No single way of understanding fate, destiny or coincidence will ever be universally satisfactory. Life is far too complex. How we perceive the world and how it works directly impacts our emotional world. When we outsource our individual or community narrative to a one-dimensional way of rationalizing the great system of time and place we are a part of, we risk viewing life from a perspective that brings us sadness, anger or anxiety to no end.
We are beginning to separate the difference between our inherent human equality and actually affirming and protecting that equality within our communities. Also, we possess an unprecedented amount of righteousness as a collective. We feel bad when we can’t fix everything, we feel our neighbors’ suffering is undeserved. That’s a lot of baggage to carry around. Our collective anger and sadness can contribute massive inertia toward revolutionary change, but often we will find the burden of our pain too heavy to lift into progress.
The events we experience in life do not dictate the way we feel — our reactions to them do. It is our emotional reaction to an event that determines the way it will affect us psychologically and spiritually. In that way, the bad feeling is an entity entirely separate from the thing that happened. Yes, it is a byproduct of the thing that happened, but our conscious perception itself is something that we can actually manipulate and change to better cope with the stress, loss and uncertainty that marks every human life.
Psychological and spiritual practices teach that observing the events of our lives without judgment is the best way to coexist with negative experiences. When we are able to accept the realities of a negative event in a somewhat neutral way, we can separate our sense of worth and fulfillment from our personal narrative. That way, no matter what happens to us, we do not react in a way that amplifies the negative consequences.
While negative emotion can be overwhelming, and at times debilitating, ultimately you can still determine how you’d like to move forward.

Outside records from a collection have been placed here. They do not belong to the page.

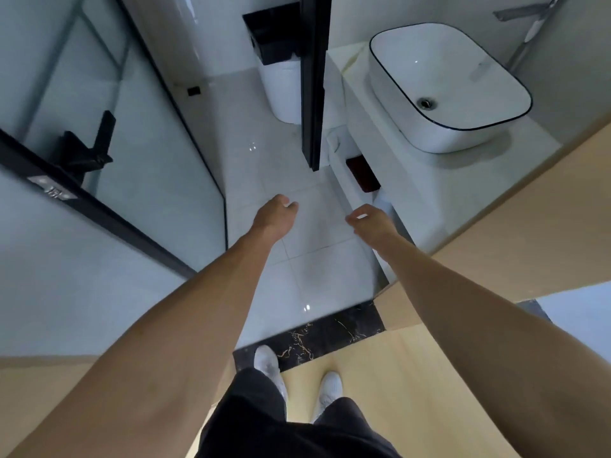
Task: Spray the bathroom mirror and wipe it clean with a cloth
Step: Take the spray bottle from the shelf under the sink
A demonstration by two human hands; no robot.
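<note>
Glass door [109,133]: seen at 9 to 10 o'clock, black-framed, with a black handle [91,145] on it.
Left hand [276,217]: held out over the floor tiles [297,272] just left of centre; the fingers are loosely curled and nothing is held in them.
Shoes [269,365]: two white shoes are seen at 6 o'clock, the left one at the dark marble threshold [330,335], the right one on the wooden floor behind it.
Toilet [281,90]: a white one is seen at 12 o'clock, partly hidden by a black vertical door frame [312,81].
Right hand [372,223]: held out just right of centre, near the lower edge of the desk; the fingers are loosely bent, thumb and forefinger apart, and nothing is gripped.
Desk [469,180]: a white one at 2 o'clock, on which the basin is carried.
Basin [443,84]: white with a thin dark rim, its drain visible.
Mirror, spray, cloth: where these are cannot be told.
</note>
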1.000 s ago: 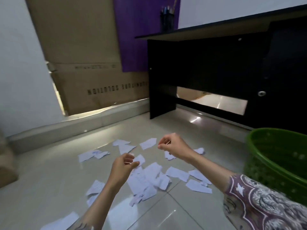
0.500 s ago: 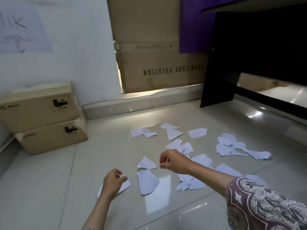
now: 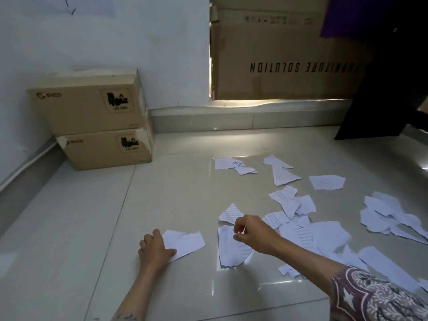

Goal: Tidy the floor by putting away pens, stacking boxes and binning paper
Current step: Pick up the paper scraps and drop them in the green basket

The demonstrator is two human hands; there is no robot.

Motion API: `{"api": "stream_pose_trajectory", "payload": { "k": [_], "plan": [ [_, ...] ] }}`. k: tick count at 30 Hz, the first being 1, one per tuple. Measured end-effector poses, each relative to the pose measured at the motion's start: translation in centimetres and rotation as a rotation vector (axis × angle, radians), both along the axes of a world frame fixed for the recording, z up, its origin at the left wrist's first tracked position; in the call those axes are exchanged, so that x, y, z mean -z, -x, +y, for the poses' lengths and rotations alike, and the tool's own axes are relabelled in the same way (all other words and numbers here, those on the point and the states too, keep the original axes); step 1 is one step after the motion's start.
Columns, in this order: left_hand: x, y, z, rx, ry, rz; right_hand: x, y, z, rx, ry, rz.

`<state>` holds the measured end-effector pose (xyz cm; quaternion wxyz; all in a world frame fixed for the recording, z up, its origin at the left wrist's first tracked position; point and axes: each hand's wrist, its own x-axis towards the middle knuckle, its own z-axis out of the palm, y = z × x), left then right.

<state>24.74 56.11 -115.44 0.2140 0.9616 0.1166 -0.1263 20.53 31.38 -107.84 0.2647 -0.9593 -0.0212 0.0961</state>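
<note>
- Resting on the tiled floor (image 3: pixel 185 186), the left hand (image 3: pixel 154 247) pinches the near edge of a blank paper scrap (image 3: pixel 185 240)
- right hand (image 3: pixel 251 232) hovers with fingers curled; whether it holds anything, I cannot tell
- torn lined scraps (image 3: pixel 289 200) lie scattered across the tiles, right of centre
- two cardboard boxes (image 3: pixel 97 126) sit stacked in the corner by the wall

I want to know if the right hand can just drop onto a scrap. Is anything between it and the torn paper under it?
Nothing visible is. The right hand hovers with curled fingers directly over a torn paper piece lying flat on the bare floor. The left hand is already on a separate scrap off to the side, clear of it.
</note>
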Motion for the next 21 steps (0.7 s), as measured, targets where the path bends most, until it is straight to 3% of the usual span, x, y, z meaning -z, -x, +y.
{"api": "stream_pose_trajectory", "payload": {
  "k": [5, 11, 18, 21],
  "plan": [
    [1.6, -0.6, 0.5, -0.04, 0.017, -0.002, 3.0, -1.3, -0.6, 0.112, -0.012, -0.004],
    [2.2, 0.0, 1.1, -0.111, 0.367, -0.107, 5.9, -2.2, -0.7, 0.287, 0.003, 0.091],
    [0.7, 0.3, 2.3, -0.204, 0.708, -0.124, 8.6, -2.2, 0.3, 0.327, 0.149, 0.135],
    [0.3, 0.4, 2.8, -0.257, 0.783, -0.112, 9.0, -2.6, 0.7, 0.359, 0.005, 0.144]
  ]
}}
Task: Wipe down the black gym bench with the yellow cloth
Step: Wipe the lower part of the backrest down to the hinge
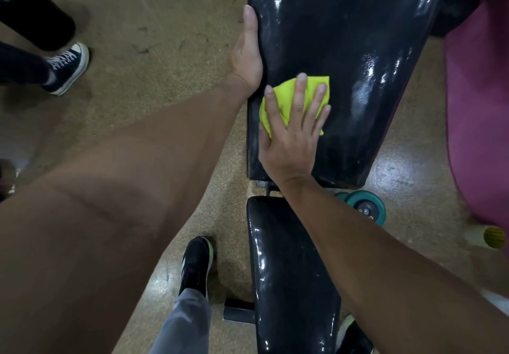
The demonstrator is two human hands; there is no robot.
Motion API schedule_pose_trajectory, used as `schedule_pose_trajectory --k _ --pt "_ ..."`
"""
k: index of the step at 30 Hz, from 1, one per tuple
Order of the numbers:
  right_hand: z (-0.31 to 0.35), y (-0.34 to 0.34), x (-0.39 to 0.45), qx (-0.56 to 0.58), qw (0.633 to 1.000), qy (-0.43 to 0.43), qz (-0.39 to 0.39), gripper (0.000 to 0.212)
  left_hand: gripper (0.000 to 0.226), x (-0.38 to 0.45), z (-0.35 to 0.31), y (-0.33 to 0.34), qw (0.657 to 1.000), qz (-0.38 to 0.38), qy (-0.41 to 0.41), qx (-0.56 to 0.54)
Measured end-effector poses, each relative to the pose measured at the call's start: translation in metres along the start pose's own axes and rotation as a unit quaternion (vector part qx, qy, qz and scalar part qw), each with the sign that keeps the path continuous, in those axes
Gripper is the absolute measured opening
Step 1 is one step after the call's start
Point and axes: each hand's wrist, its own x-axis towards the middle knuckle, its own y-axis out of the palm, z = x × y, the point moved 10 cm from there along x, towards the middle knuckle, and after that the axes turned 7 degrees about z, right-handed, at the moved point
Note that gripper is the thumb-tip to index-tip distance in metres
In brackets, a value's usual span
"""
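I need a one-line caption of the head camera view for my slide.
Right hand presses yellow cloth flat on black gym bench; left hand rests against its edge.

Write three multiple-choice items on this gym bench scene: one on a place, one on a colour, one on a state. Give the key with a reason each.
1. Where does the yellow cloth lie?
A. on the floor
B. on the long back pad of the black bench, near its left edge
C. on the seat pad

2. What colour is the dumbbell under the bench?
A. teal
B. red
C. white

3. How is the right hand placed?
A. curled in a fist above the cloth
B. hanging free beside the bench
C. flat, fingers spread, pressing the cloth

Key: 1 B, the cloth sits on the back pad beside the left hand, which rests along the pad's edge. 2 A, its round ends are teal. 3 C, straight fingers lie across the cloth.
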Motion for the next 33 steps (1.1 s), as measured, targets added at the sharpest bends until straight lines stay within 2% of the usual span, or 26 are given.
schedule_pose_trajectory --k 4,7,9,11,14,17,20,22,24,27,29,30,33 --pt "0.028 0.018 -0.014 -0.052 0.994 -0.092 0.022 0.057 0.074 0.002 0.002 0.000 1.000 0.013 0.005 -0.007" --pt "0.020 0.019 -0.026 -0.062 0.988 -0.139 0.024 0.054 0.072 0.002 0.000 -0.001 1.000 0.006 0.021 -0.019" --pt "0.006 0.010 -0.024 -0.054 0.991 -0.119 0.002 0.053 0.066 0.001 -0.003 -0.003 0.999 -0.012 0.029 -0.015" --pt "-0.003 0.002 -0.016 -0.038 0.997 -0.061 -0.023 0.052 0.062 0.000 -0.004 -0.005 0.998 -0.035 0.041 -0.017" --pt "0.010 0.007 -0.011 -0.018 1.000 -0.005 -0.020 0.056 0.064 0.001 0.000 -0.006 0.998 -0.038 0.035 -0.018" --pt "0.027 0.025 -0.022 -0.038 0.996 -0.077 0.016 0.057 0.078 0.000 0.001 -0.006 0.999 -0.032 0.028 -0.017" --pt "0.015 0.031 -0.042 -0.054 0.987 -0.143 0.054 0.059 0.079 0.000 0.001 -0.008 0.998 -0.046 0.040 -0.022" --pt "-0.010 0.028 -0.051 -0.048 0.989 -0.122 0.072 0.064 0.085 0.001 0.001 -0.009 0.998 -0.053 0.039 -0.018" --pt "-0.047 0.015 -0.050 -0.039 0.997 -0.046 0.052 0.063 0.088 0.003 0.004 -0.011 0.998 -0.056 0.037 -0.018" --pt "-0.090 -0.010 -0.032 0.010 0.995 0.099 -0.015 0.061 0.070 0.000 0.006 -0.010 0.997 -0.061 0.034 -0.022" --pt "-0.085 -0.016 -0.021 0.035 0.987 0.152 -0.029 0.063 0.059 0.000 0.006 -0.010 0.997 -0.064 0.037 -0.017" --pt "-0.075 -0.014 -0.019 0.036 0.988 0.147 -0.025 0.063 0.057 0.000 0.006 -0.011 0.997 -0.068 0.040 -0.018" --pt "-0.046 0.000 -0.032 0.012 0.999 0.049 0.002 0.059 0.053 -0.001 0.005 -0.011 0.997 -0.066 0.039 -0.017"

That is all that matters.
Emotions themselves do not change the world — it is how we use those emotions to motivate ourselves and others to action. Our actions can either be an automatic reaction or an exercise of disciplined free will. The universe cannot guarantee you anything, but you can commit yourself to the freedom of mind no matter your circumstances.
Awareness of our own lives and the world around us comes with the responsibility of emotional and spiritual hygiene. It is not about ignoring tragedy, nor stifling emotion. We are not robots. In fact, we can hardly control our emotions as a species.
The objective is rather the full expression and re-processing of trauma at the individual and community level in order to usher in mental re-calibration and resilience in the midst of pain, sadness, difficulty and mourning. Change is resilience.
Cultivating empowerment, opportunity and empathy on our terms is what will ultimately bring us to shore.